== INFORMATION SUPPLIED ==

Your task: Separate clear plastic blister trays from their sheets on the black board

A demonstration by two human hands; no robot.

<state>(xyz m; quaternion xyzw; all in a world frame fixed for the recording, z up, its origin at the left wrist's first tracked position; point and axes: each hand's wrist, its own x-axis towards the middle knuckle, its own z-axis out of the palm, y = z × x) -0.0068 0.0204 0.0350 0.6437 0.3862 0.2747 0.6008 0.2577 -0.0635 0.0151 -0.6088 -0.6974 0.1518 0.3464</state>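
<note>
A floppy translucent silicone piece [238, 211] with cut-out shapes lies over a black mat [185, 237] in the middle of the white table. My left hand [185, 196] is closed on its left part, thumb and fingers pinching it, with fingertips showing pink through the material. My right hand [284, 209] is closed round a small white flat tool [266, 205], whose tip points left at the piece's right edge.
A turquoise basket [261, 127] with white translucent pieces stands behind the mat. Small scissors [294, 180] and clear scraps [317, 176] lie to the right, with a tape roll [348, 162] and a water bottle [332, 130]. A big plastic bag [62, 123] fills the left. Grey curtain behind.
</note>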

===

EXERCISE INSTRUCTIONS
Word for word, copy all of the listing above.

ANSWER TO THE PROBLEM
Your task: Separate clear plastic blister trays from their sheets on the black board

A demonstration by two human hands; no robot.

<state>(xyz m; quaternion xyzw; all in a world frame fixed for the recording, z up, its origin at the left wrist's first tracked position; point and axes: each hand's wrist, its own x-axis towards the middle knuckle, its own z-axis out of the palm, y = z × x) -0.0068 0.0204 0.0350 0.6437 0.3862 0.2747 0.6008 0.2577 -0.0635 0.0151 -0.6088 -0.6974 0.1518 0.3464</state>
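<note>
A floppy translucent silicone piece [238, 211] with cut-out shapes lies over a black mat [185, 237] in the middle of the white table. My left hand [185, 196] is closed on its left part, thumb and fingers pinching it, with fingertips showing pink through the material. My right hand [284, 209] is closed round a small white flat tool [266, 205], whose tip points left at the piece's right edge.
A turquoise basket [261, 127] with white translucent pieces stands behind the mat. Small scissors [294, 180] and clear scraps [317, 176] lie to the right, with a tape roll [348, 162] and a water bottle [332, 130]. A big plastic bag [62, 123] fills the left. Grey curtain behind.
</note>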

With the answer given, the exercise is complete.